Almost everyone around here has gone home for break. I feel like I'm the only one left in the world. There is no time. I'm staying up so late because there is no one in the world to tell me to go to sleep and no one will be affected if I wake up or not. Don't worry I know that's not true, I'm not being self-deprecating. It's just an illusion. The view outside my window is the same at nine as it is at four. I can't believe there are only a couple more hours to my semester. I just have to take one more exam and then I'm going home. I am so ready. I am so ready. My heater makes a noise that sounds like crickets. It's so peaceful.

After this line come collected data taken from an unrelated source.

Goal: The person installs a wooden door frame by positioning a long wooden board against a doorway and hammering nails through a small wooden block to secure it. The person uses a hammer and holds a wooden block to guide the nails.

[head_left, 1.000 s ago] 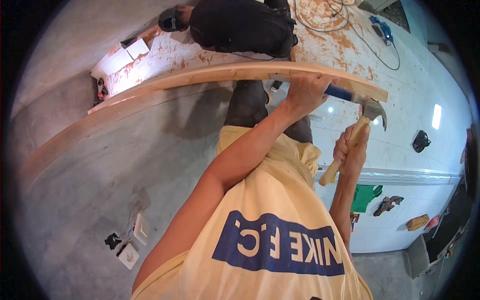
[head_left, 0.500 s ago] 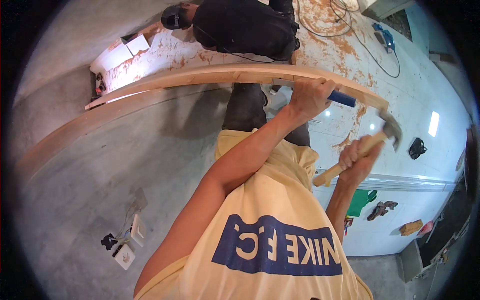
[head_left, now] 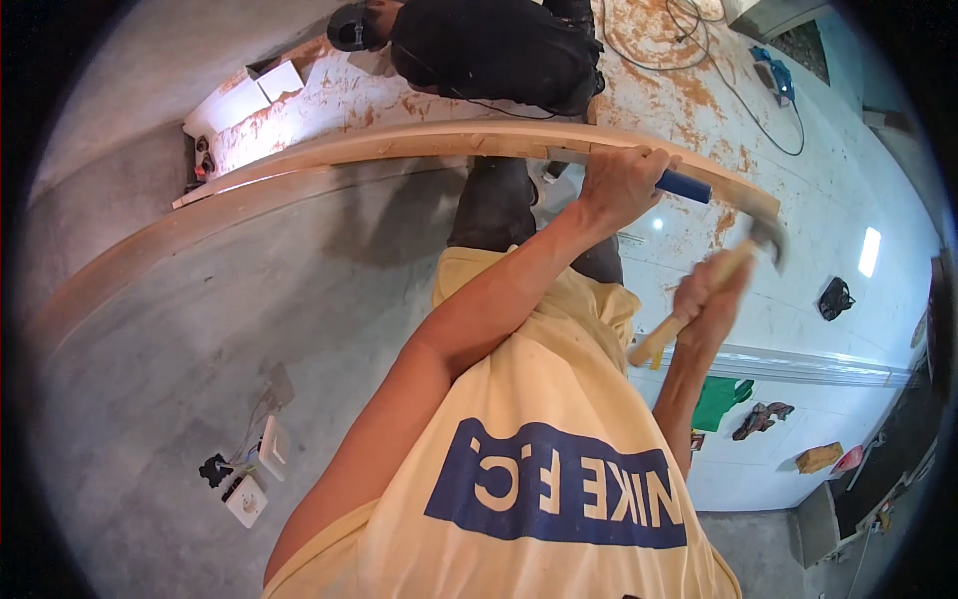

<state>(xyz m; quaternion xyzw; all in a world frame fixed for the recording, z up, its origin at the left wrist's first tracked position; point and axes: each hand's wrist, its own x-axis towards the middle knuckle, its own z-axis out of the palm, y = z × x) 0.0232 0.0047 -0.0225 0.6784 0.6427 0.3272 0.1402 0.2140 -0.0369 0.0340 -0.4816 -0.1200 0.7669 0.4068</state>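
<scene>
- One chisel point(head_left: 685, 187) with a blue handle is in the left hand point(head_left: 621, 182), at the upper centre right of the frame. That hand is clamped round the handle.
- Its metal blade, to the left of the knuckles, lies against the plank point(head_left: 399, 147). Whether the fingers also touch the wood cannot be told.
- The plank runs across the upper part of the frame, from the left to the upper right, and looks bowed.
- The right hand point(head_left: 711, 299), right of centre, is clamped round the wooden handle of a claw hammer point(head_left: 737, 262).
- The hammer tilts, head up and to the right, near the plank's right end and apart from the chisel's butt. Head and hand are blurred.
- A person in black point(head_left: 489, 55) bends low at the top centre, beyond the plank.
- Brown dust point(head_left: 689, 90) is strewn over white panels point(head_left: 838, 200) at the top right, where a blue power tool point(head_left: 775, 80) lies with its cord.
- At the right lies a black bundle point(head_left: 835, 298); at the lower right, a green cloth point(head_left: 718, 401) is just beside a brown crumpled thing point(head_left: 763, 421).
- A wall socket point(head_left: 245, 501) shows at the lower left.
</scene>
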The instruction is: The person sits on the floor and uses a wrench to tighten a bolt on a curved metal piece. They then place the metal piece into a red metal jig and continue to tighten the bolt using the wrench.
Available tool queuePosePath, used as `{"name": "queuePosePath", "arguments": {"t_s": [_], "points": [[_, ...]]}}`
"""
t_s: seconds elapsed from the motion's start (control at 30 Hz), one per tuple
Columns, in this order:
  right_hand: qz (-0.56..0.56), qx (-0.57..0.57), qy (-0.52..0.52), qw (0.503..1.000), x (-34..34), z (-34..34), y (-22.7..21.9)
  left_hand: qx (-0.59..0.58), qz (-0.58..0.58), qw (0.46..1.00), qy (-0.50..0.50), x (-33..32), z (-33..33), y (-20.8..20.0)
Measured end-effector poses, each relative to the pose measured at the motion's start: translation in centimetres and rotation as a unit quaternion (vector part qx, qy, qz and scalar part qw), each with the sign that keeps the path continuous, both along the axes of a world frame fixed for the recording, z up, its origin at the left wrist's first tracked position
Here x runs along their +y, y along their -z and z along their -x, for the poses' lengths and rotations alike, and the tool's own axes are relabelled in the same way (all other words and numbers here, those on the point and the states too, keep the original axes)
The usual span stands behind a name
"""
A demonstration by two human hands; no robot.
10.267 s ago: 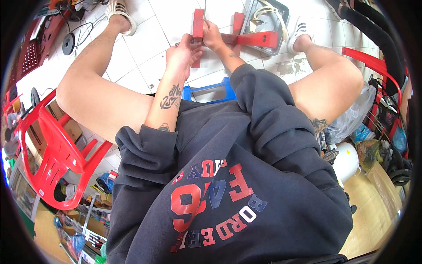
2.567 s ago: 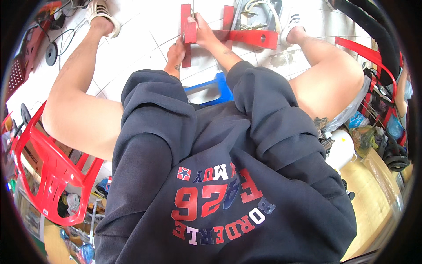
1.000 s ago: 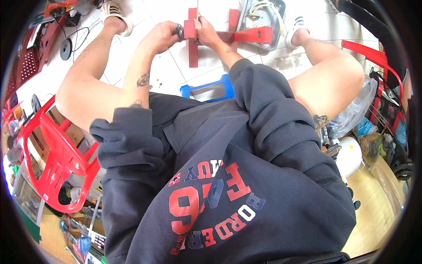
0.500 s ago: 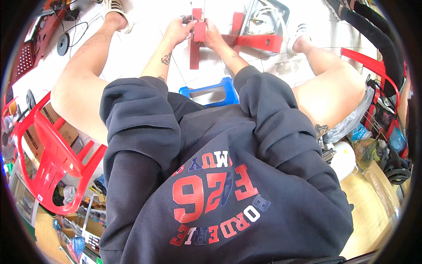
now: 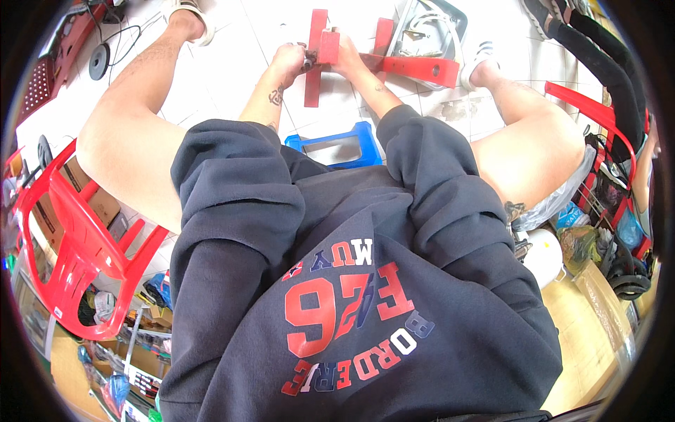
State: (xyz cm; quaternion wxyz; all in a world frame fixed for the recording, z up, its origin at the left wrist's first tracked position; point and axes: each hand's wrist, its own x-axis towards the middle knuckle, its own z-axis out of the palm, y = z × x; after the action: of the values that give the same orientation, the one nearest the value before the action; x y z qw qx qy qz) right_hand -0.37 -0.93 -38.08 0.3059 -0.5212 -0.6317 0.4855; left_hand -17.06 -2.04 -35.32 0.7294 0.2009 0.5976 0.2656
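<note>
A red metal frame (image 5: 314, 90) stands on the floor in front of me, with a long bar crossed by an upright red post (image 5: 328, 48). My left hand (image 5: 288, 62) is closed round a small dark metal part (image 5: 308, 59) at the post's left side. Against the right side of the post, my right hand (image 5: 349, 56) grips the frame, its fingertips hidden behind the red metal. A second red bar (image 5: 420, 69) reaches out to the right, joined to a short crosspiece (image 5: 384, 36).
Nearer me lies a blue plastic frame (image 5: 365, 145). A grey tray (image 5: 450, 39) holding white tubing sits beyond the right bar. Red plastic chairs (image 5: 74, 246) flank me. Black cable and a round black disc (image 5: 99, 66) lie at far left. Another person's dark-clothed leg (image 5: 598, 53) is at far right.
My left hand has come nearer and slightly right, now on the dark metal part. The post's top has shifted right. Thin rods seen at the top before no longer show.
</note>
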Motion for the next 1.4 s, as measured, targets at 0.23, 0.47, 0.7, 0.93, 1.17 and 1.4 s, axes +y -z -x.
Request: {"name": "queuePosePath", "arguments": {"t_s": [0.23, 0.47, 0.7, 0.93, 1.17, 1.4], "points": [[-0.003, -0.018, -0.016, 1.000, 0.3, -0.5, 1.9, 0.073, -0.046, 0.996, 0.001, -0.7, -0.5, -3.2], [0.161, 0.112, 0.072, 0.978, 0.5, 0.3, 2.0, 0.095, -0.053, 0.993, 0.056, -1.0, -0.7, -5.5], [0.172, 0.103, 0.089, 0.976, 0.2, 0.3, -0.1, 0.263, -0.049, 0.962, 0.061, -2.2, -1.9, -4.1], [0.159, 0.076, 0.098, 0.980, 0.1, 0.4, -2.3, 0.188, -0.102, 0.976, 0.023, -1.6, -2.5, -1.5], [0.156, 0.050, 0.112, 0.980, 0.1, 0.5, -2.1, 0.169, -0.094, 0.980, -0.039, -1.4, -2.7, -2.2], [0.166, 0.081, 0.123, 0.975, -0.1, 0.5, -2.5, 0.065, -0.022, 0.997, 0.048, -1.0, -0.8, -5.5]]}}
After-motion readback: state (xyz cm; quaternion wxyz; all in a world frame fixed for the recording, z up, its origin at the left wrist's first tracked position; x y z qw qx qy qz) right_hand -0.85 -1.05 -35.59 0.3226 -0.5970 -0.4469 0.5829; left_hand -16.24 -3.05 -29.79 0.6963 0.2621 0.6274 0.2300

One of the biggest regrets I have from the semester is my and seemingly everyone else here's tendency to isolate themselves from others. It seems as though we are universally suffering and yet it is somehow so much easier to retreat into ourselves, pretend to perfectly happy, pretend to be someone else. No one can know we are troubled; we have to be having more fun than everyone else. I regret this pride that quarantines us from unity with other people. I hope when we come back from break we can all stop being so selfish and focus on making other people happy, instead of desperately trying to portray ourselves as those we believe others will find most attractive. That's my biggest regret.
Song of the day is "Song of Our So-Called Friends" by Okkervil River. Tomorrow begins the end of a three month journey. How wonderful it is to be part of this crazy trip.